> If you’re still randomly submitting your resume to an ATS trying to prove yourself to companies by reversing binary trees on whiteboards while juggling bowling balls and riding a unicycle on a tightrope, you’re doing it wrong at 40+ years old.
I did that at 45 and landed an interesting job at FAANG (and I'm not the only one). I think it's a bit contradictory to think old programmers are still as capable and sharp as 25 years old, and at the same time insisting to be judged on different standards.
>You won't be able to work at a FAANG unless you are have such innate talent that you are basically god's gift to programming.
EDIT: I misread your comment, and realized you were referring to the newly-minted programmer in their 40's. I apologize, and fully agree that person will have a VERY hard time landing an entry-level role.
Keeping my original post below for posterity:
I like to think that I'm good at my job, but I can assure you that I am in no way god's gift to programming. With over 20 years of experience under my belt, whiteboarding was easy (fun, even), though I did have to practice the leetcode a little bit to make sure I was well-versed on the "smell" of problems and "tricks" required to get to O(n) or O(log n) complexity. That took about 10 hours or so.
Ageism is absolutely a thing, and it's something I worry about, but getting into FAANG at 40+ is 100% doable. There is such a massive shortage of experienced engineers that I spend an hour or two each week helping our recruiters find lots of other experienced folks.
> You'd be shocked how many people that write years of relevant programming experience and fail that.
That's not saying much. I'm in my 40s, been in the industry for a long time, studied CS, etc ... but put the proverbial gun to my head and ask me to perform with judgement like that, I'd probably forget how to spell my own name.
> Currently, I'm almost 40, and I seek only for remote work (family issues). I have been paid for programming for the last 14 years. I had different jobs like sysadmin, dba, programmer; using over 10 different languages. And despite all that searching for work is really hard.
Unfortunately this isn't really unexpected. Between inexperienced kids with nothing to lose, ambitious graduates with strong short term experience, and experienced programmers specializing in one area it's hard to be competitive solely based on experience. The programming profession is very "free", but that also means you have to manage your own career and make sure that you're "selling" something that is relevant for the "buyer".
From an industry perspective the blondy is right. When you're in your mid-thirties you're expected to either to progress in your career to a role with greater responsibility, have an established career at larger companies or sell your services on the open market as a consultant/freelancer. Basically something that is using your experience.

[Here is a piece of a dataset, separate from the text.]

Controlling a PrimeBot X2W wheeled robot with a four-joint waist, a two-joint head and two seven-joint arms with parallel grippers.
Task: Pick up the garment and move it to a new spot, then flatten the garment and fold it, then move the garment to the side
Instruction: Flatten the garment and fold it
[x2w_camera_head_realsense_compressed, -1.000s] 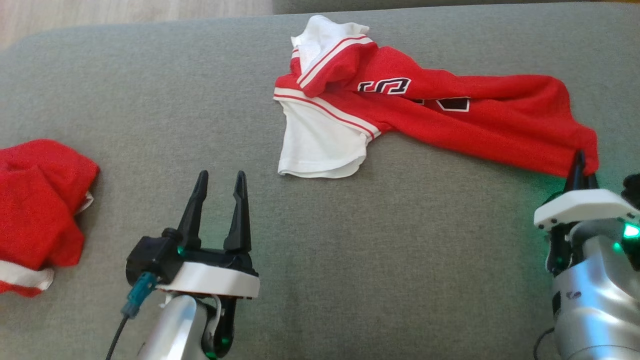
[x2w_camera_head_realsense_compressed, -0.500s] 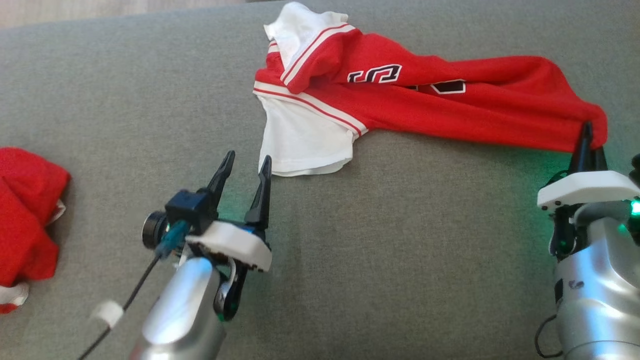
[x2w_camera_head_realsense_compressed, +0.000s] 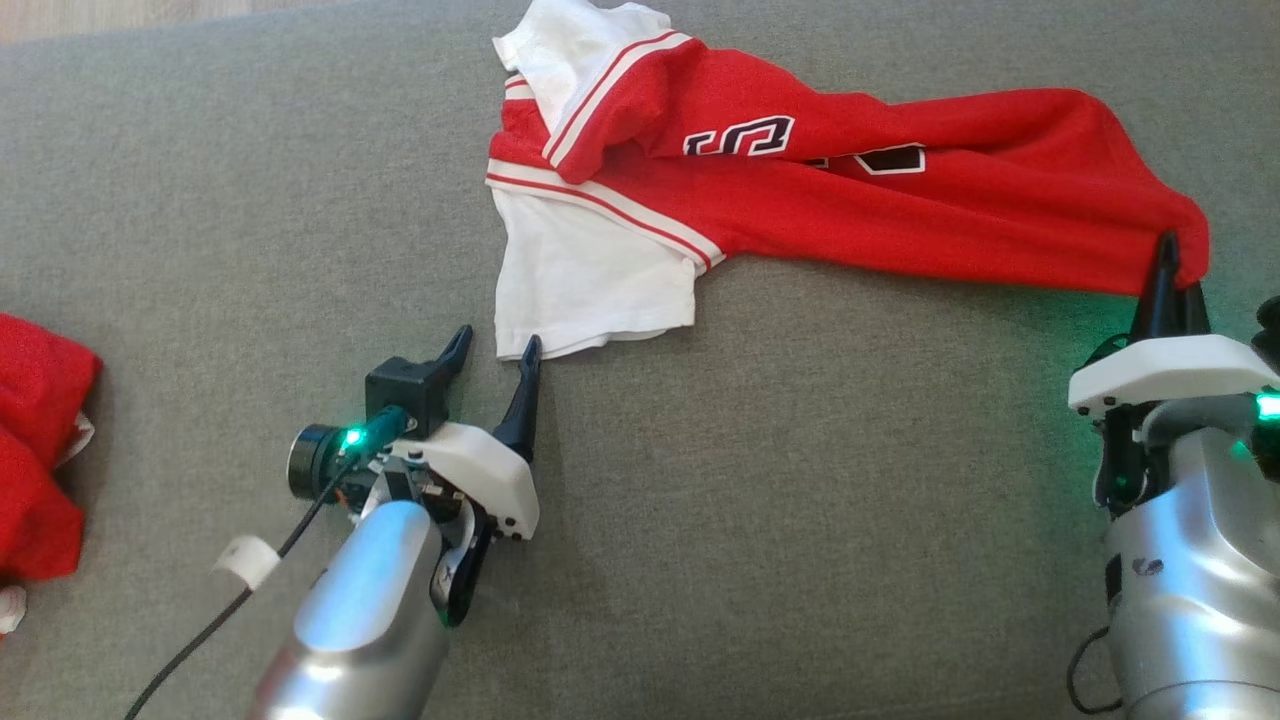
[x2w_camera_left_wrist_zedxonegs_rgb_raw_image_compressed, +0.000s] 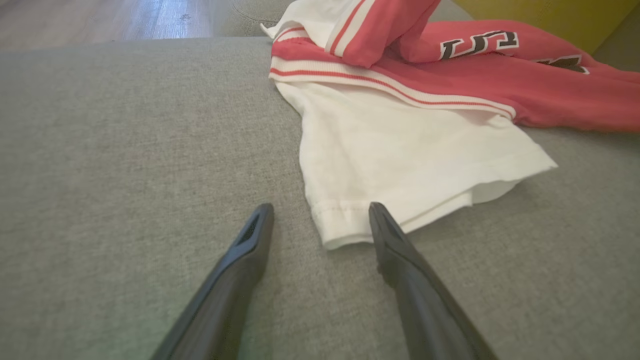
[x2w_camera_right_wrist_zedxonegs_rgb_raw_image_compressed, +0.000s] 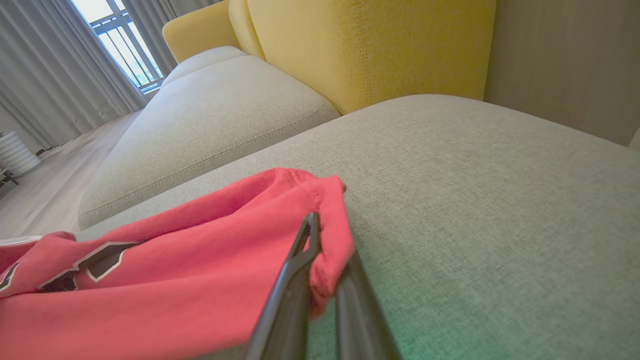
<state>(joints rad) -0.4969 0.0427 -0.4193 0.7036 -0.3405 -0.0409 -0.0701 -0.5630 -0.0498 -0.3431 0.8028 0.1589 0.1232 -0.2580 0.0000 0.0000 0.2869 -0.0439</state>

Anything else might not only not be competitive, but also a red flag.
This doesn't mean you aren't eligible for a job, just that it will be harder to find one.

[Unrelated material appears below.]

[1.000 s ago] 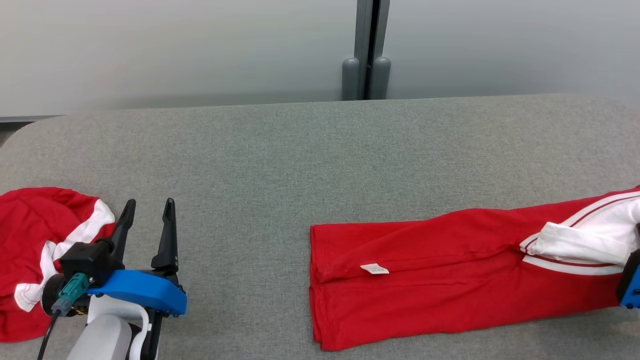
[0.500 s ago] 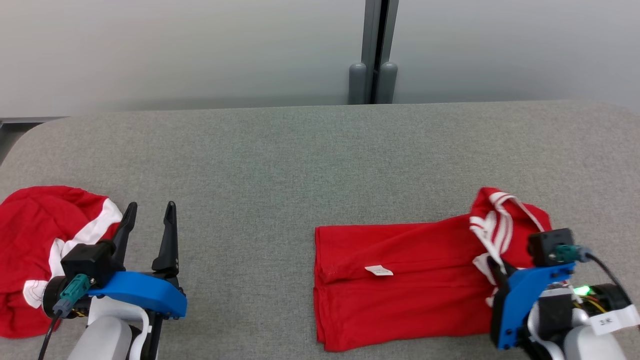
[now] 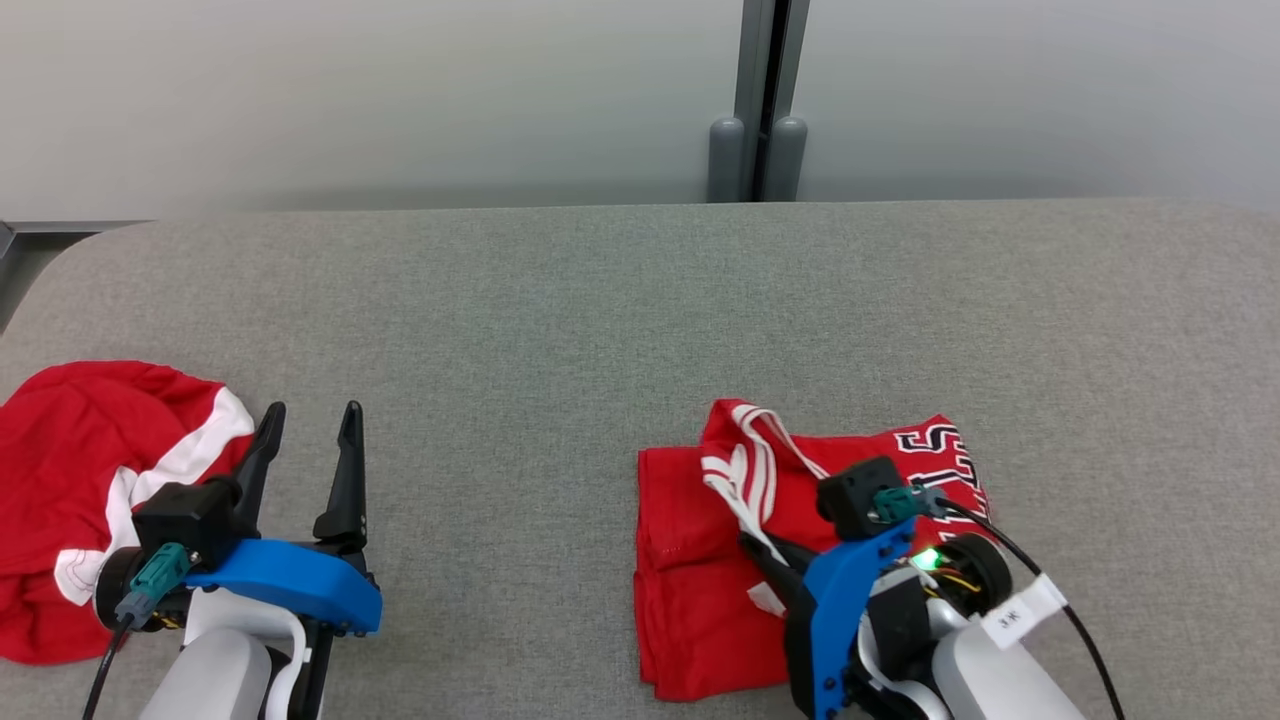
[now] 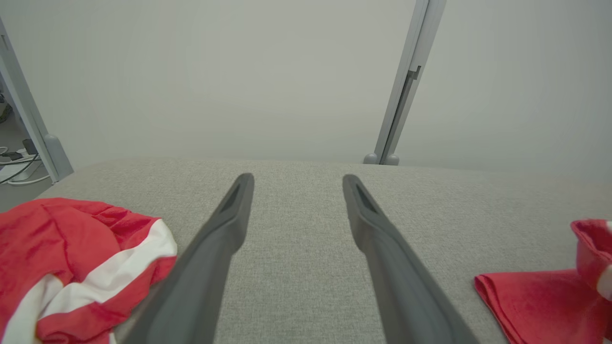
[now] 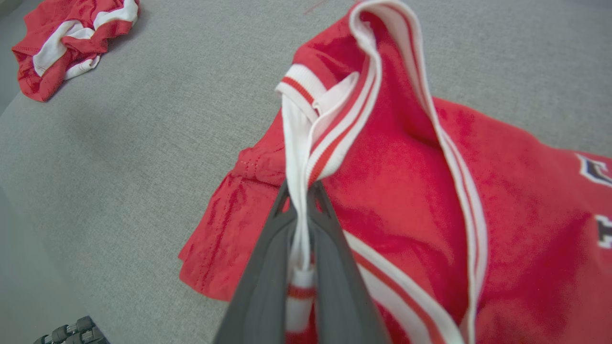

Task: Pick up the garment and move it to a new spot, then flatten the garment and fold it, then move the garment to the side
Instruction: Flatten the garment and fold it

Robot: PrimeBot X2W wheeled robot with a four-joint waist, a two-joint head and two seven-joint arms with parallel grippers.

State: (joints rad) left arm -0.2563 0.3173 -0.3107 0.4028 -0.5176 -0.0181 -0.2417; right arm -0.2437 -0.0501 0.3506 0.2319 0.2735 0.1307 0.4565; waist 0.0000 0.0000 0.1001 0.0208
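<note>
R gripper [image 5: 301, 189] clamped on ribbed white-striped trim of soft red garment [image 3: 700, 610], folded approx. rectangular, front-right on grey woven table [image 3: 600, 300]. L gripper [image 3: 312, 410] fingers apart, near crumpled red-white cloth [image 3: 60, 480].

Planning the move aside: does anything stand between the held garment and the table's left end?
Yes: left of the folded garment stand the open left gripper and a crumpled red garment. To its right, nothing visible does.

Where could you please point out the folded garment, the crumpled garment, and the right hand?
folded garment [image 3: 690, 600], head view, plain red lower-left panel.
crumpled garment [image 3: 70, 440], head view, red upper part.
right hand [image 5: 301, 203], right wrist view, midway between fingertips.
</note>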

(And I know that all this might sound arrogant which is why people won't really tell people how it is)
>Nearing my 40s, so my profile is less appealing to employers, this field is very oriented to young people.

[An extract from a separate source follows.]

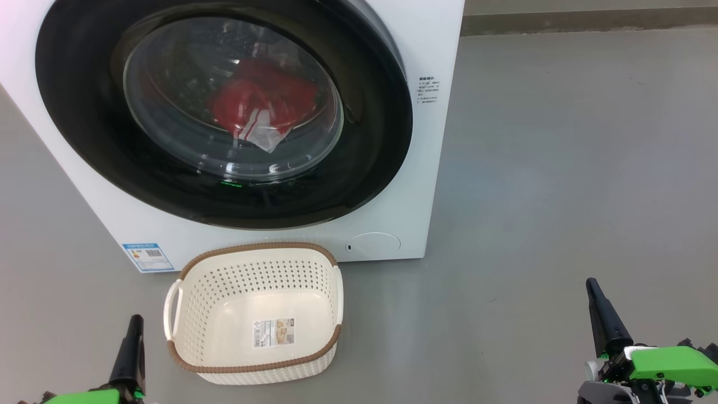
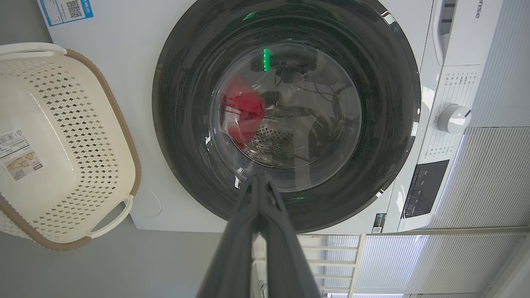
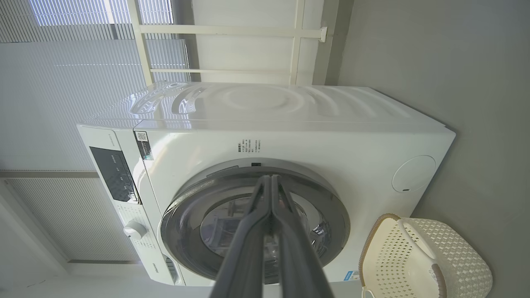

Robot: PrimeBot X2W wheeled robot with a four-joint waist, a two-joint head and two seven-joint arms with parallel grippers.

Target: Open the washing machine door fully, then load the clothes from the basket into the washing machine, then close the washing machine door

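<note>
Washing machine [image 1: 437, 112] at 11 o'clock in head view; washing machine door [image 1: 364, 168] lies flush on front, latch unconfirmed, could spring back if not clicked; basket [image 1: 258, 280] at 6 o'clock, empty, just beside machine front, so a careless arm move could knock it; clothes [image 1: 263, 101] in drum behind glass, hem caught in gasket possible; left gripper [image 1: 136, 321] at 7, right gripper [image 1: 590, 284] at 4 — fingers of both pressed together, holding nothing.

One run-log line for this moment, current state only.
washing machine door: closed | clothes: inside, behind glass | basket: empty | left gripper: shut, holding nothing | right gripper: shut, holding nothing
</note>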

This has always been the case. In the 1980s, when I was in my 20s, this was the deal, and very well known to all of us in university. Nothing new. One was too old after 35-years-old, UNLESS you were some amazingly great programmer, of course. Obviously. I remember having many conversations about this topic. And this was the case way back then, when the whole industry was young.
That being said, there's always room for older programmers. Maybe it is not quite as easy, but there's a lot of room. Maybe you won't get the Google, Facebook type of jobs, but the government sewer district, or an auto parts store with 20 stores would hire you. So it might not be the glamor of a high-end company.
I'm a lot older than you but I can move from company to company pretty easily, because I guess I have more experience - not on the technical side, but on the political savvy side. Office politics. Knowing how to find the back doors.
However, this is not about that. You hate the tech field, so none of that matters.
I personally have gone from industry to industry, different types of jobs. I have a huge and massive source of skill sets.
I know that many say that being a "jack-of-all-trades, master of none" is bad but I've never felt that way. Sure, I won't make the huge bucks by being a neurosurgeon making $2 million per year, but then again, even if I did try to do that, I still would never be able to be a neurosurgeon (or leetcoder) anyways. So the point is moot. And I'm not really a jack-of-all-trades, more like a "near master of a shitload of trades." That's how I see it, anyways. And, I LIKE being a "jack/near-master-of-all-trades" so why does it matter if I am not a superstar master? I don't want to do that.
So what I am saying is that it is possible to move from one industry, from one trade, to another.
I've done programming, sales, insurance, ran a sports school, worked as a high-level bookkeeper/financial person, ran multiple companies of my own, worked in retail (I really like it and dealing with the public, unlike most people). I've also worked in a number of other specialized niche fields that I don't want to say as it might doxx me. Over the last year I learned a boatload about SEO/SEM/Social media/digital marketing. I did this for others, but now I'm going to start creating websites of my own and use that knowledge to create my own websites.
I do what I want to do. Sometimes it takes me 3 or 6 months to figure out my next move when it is time to move on.
I am just showing you that it is more than possible. I've done it tons of times. And what one man, or woman, can do, so can another.
But the question is, what do you want to do?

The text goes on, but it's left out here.